**Assigned task:**
Return the lines of the data below exactly. Start at the first and end with the line containing "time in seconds".

:: The data ::

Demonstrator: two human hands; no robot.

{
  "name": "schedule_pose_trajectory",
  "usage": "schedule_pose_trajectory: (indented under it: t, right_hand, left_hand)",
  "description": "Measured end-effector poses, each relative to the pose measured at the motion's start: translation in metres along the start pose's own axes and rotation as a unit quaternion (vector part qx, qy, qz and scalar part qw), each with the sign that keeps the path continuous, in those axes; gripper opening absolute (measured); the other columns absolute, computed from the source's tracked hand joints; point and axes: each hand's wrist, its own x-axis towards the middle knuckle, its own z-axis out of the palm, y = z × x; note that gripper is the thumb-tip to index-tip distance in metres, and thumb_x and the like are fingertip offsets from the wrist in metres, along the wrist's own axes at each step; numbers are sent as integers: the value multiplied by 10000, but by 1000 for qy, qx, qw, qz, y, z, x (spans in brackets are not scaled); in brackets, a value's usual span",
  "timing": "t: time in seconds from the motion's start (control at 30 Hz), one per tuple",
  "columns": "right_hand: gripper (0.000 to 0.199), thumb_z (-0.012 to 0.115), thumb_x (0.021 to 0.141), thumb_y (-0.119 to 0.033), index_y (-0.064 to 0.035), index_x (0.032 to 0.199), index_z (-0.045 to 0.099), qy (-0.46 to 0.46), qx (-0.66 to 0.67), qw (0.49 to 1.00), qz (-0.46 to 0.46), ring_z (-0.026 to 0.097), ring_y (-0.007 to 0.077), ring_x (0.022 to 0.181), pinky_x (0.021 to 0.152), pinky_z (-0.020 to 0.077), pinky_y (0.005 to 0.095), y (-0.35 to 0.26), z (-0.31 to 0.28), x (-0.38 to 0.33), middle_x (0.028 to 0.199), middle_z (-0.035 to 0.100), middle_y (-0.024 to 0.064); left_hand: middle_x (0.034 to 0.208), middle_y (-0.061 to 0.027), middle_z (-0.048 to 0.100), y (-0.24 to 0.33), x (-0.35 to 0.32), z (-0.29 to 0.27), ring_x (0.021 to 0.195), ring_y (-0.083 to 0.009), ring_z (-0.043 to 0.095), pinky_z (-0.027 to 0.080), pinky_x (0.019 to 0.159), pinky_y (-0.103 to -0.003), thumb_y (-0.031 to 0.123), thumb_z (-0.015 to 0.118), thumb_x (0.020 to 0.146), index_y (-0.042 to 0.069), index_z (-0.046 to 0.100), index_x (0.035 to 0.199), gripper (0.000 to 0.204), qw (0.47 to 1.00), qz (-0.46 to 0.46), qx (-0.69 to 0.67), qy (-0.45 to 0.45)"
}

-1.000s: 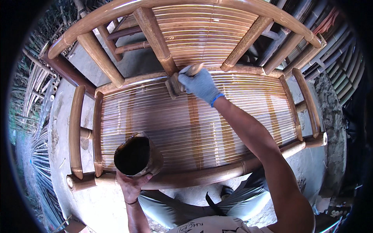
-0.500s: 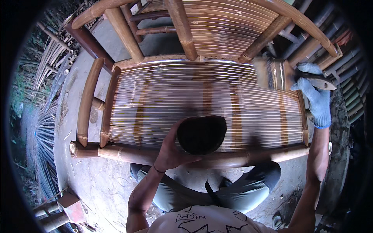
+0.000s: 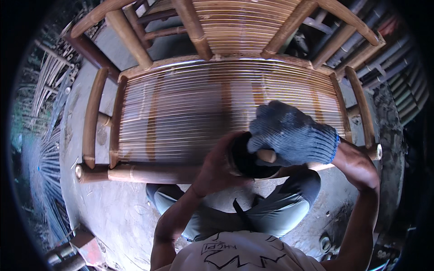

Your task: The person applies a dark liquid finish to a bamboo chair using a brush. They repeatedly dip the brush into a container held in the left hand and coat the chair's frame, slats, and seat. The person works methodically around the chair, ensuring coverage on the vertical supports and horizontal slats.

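Note:
Over the front rail of a bamboo bench, my bare left hand (image 3: 216,166) is wrapped round a dark, round-mouthed container (image 3: 242,156). Its inside looks black, and its contents cannot be made out. My right hand (image 3: 294,133), in a grey-blue knitted glove, is closed over the mouth of this container. From its fist pokes the rounded tan handle end of a brush (image 3: 266,156); the bristles are hidden by the hand and the container. Beneath and beyond lies the bench seat (image 3: 181,108) of thin, glossy bamboo slats, crossed by darker brown bands.
The slatted backrest (image 3: 244,27) and thick bamboo posts rise at the far side. Curved armrests (image 3: 94,117) stand at both ends. Bundled bamboo strips (image 3: 49,158) lie on the left, and stacked poles (image 3: 407,86) at the right. My knees are under the front rail.
My right hand has come from the far right end of the seat to the container, bringing the brush. The container has shifted slightly right, and the whole view has moved a little.

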Motion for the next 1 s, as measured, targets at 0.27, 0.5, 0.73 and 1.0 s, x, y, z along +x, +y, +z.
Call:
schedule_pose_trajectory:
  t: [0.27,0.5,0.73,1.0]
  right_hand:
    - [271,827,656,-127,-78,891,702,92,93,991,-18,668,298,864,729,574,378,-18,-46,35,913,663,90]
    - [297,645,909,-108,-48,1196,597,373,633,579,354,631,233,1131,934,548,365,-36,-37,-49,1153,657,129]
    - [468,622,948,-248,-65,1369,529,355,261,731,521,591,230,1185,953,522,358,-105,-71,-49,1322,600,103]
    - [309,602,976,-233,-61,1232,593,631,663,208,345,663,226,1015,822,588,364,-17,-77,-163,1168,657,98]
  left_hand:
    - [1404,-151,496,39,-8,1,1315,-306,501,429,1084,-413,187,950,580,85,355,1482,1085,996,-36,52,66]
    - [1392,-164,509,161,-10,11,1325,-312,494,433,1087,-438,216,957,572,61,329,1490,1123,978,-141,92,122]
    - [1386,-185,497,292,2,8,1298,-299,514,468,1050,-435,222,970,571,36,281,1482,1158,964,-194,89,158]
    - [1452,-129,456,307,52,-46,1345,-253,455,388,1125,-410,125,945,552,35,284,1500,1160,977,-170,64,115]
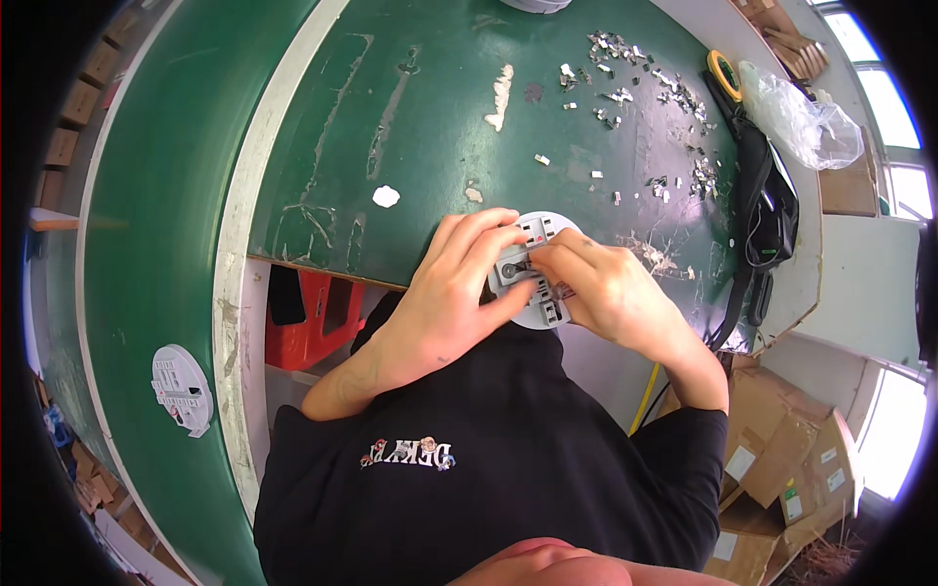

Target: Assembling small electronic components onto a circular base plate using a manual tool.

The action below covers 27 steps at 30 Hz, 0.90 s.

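Observation:
A round grey plastic housing (535,225) with raised slots and small fittings sits tilted at the table's near edge, in front of my chest. My left hand (451,283) grips it from the left, fingers over its far rim and thumb on its face. My right hand (608,291) is closed over its right side, thumb and fingers pinched at the middle fittings. Whatever small piece lies between those fingertips is hidden. Many small metal and white clips (702,179) lie scattered on the table beyond my right hand.
On the green strip at left lies another round grey housing (182,391). A black bag (767,205), a yellow tape roll (723,75) and a clear plastic bag (801,117) line the right edge. A red stool (315,322) stands below the table; cardboard boxes (782,449) fill the lower right.

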Tool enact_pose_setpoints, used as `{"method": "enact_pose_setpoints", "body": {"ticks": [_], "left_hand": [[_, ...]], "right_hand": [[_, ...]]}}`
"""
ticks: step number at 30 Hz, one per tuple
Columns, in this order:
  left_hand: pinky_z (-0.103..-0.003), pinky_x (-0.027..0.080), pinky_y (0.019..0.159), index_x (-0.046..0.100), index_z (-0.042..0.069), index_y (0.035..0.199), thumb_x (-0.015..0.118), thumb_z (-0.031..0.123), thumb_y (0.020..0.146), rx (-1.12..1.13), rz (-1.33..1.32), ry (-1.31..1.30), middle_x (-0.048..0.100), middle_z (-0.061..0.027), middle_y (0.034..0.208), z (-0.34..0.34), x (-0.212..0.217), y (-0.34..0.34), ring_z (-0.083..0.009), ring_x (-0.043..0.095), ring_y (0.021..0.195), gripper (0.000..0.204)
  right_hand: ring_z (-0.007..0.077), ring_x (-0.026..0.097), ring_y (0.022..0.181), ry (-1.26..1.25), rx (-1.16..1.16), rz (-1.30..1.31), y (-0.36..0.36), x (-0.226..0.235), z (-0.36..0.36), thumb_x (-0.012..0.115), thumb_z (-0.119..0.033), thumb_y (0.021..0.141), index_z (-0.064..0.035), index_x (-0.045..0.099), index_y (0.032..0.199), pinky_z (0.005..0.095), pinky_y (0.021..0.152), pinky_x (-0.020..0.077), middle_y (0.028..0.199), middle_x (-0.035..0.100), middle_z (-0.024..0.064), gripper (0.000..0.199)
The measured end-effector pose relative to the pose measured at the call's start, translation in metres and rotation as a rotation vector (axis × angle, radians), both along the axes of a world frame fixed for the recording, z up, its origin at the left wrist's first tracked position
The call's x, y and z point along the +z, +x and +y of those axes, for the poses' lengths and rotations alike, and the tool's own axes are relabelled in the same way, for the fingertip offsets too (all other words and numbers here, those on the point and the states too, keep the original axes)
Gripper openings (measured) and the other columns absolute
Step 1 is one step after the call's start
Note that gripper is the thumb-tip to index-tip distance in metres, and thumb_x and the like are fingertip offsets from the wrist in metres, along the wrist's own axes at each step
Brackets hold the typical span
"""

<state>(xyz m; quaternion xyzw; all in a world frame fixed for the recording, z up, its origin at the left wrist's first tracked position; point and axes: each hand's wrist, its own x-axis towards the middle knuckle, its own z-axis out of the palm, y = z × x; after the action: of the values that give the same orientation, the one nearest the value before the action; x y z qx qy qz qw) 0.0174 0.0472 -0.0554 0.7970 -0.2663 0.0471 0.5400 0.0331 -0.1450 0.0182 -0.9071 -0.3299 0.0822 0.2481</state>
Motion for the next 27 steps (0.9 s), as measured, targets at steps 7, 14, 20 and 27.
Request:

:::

**Answer:**
Demonstrator: two human hands; no robot.

{
  "name": "schedule_pose_trajectory",
  "usage": "schedule_pose_trajectory: (indented under it: t, right_hand, left_hand)",
  "description": "Measured end-effector poses, each relative to the pose measured at the motion's start: translation in metres along the start pose's own axes and rotation as a unit quaternion (vector part qx, qy, qz and scalar part qw), each with the sign that keeps the path continuous, in those axes; gripper opening absolute (measured); the other columns absolute, computed from the source's tracked hand joints; point and axes: each hand's wrist, its own x-axis towards the middle knuckle, its own z-axis out of the palm, y = z × x; note that gripper is the thumb-tip to index-tip distance in metres, and thumb_x and the like are fingertip offsets from the wrist in metres, along the wrist's own axes at each step; numbers are sent as integers: the value multiplied by 10000, but by 1000 for qy, qx, qw, qz, y, z, x (spans in brackets are not scaled); in brackets, a value's usual span",
  "timing": "t: time in seconds from the motion's start (control at 30 Hz), one per tuple",

What has been written completes the answer.